Task requirements
Write each line below back out exactly, omitting its pictures.

The data
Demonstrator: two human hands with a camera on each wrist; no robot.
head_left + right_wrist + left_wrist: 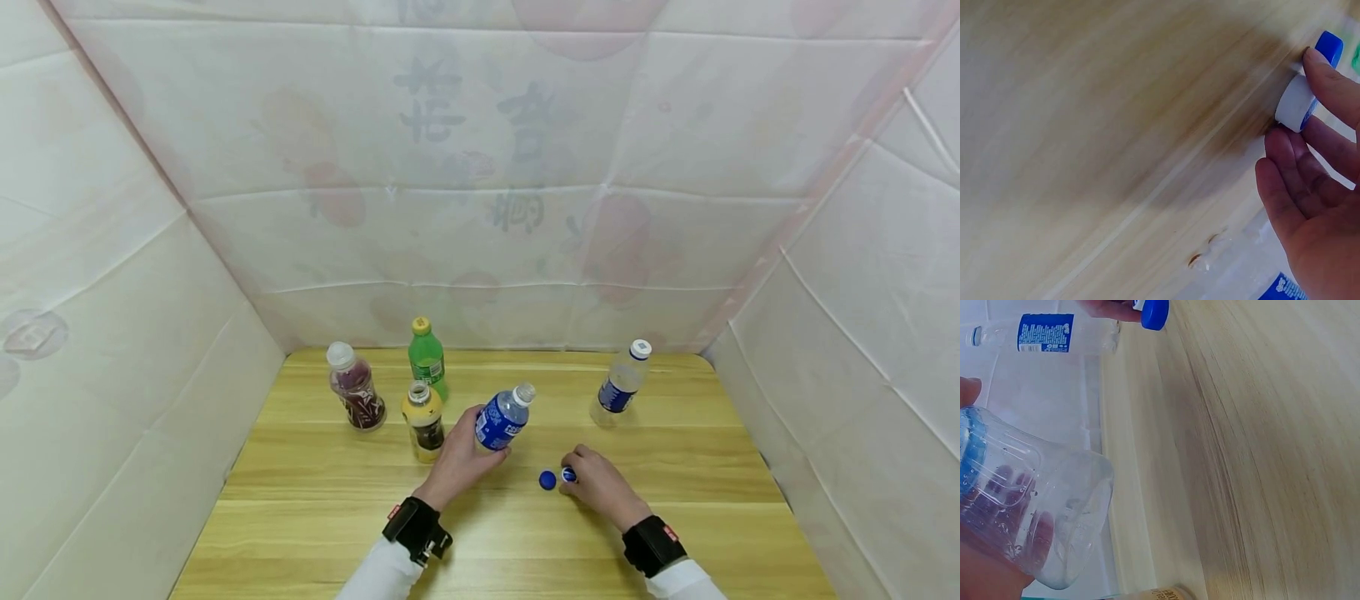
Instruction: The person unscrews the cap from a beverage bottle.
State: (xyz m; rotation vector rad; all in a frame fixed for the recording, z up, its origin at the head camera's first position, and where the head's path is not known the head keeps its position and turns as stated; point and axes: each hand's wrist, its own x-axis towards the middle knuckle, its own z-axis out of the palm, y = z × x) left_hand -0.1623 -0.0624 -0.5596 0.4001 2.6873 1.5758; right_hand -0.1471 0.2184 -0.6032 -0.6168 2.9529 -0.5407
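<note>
My left hand [467, 454] grips a clear plastic bottle [504, 417] with a blue label, tilted to the right, its neck pointing up and away. In the left wrist view the lower part of this bottle [1063, 506] looks clear, with droplets on its wall. With thumb and fingers, my right hand [600, 485] pinches a white bottle cap [1292, 103] with a blue-printed top, low over the wooden table [510, 542]. Just left of those fingertips, a blue cap [547, 480] lies on the table.
Left of my left hand stand a yellow-topped bottle without a cap [424, 425], a green bottle [427, 358] and a dark purple bottle [358, 392] with a whitish cap. A clear bottle [619, 387] with a blue label stands back right. White cloth walls [480, 250] enclose the table.
</note>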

Expected output
Demonstrator: two human hands with a camera on each wrist; no robot.
head_left + right_wrist + left_wrist: 
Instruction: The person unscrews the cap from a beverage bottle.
State: (xyz m; rotation vector rad; all in a frame fixed for the recording, z up, its origin at the head camera's first position, and where the head's path is not known the head keeps its position and turns as stated; point and axes: each hand's wrist, its own x-axis towards the middle knuckle, its own z-axis out of the palm, y = z × x) left_hand -0.1623 -0.0624 -0.5596 0.4001 2.6873 1.5758; right_hand -0.1471 0.2184 -0.6032 -0.6168 2.9529 -0.5407
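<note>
My left hand [467, 454] grips a clear plastic bottle [504, 417] with a blue label, tilted to the right, its neck pointing up and away. In the left wrist view the lower part of this bottle [1063, 506] looks clear, with droplets on its wall. With thumb and fingers, my right hand [600, 485] pinches a white bottle cap [1292, 103] with a blue-printed top, low over the wooden table [510, 542]. Just left of those fingertips, a blue cap [547, 480] lies on the table.
Left of my left hand stand a yellow-topped bottle without a cap [424, 425], a green bottle [427, 358] and a dark purple bottle [358, 392] with a whitish cap. A clear bottle [619, 387] with a blue label stands back right. White cloth walls [480, 250] enclose the table.
</note>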

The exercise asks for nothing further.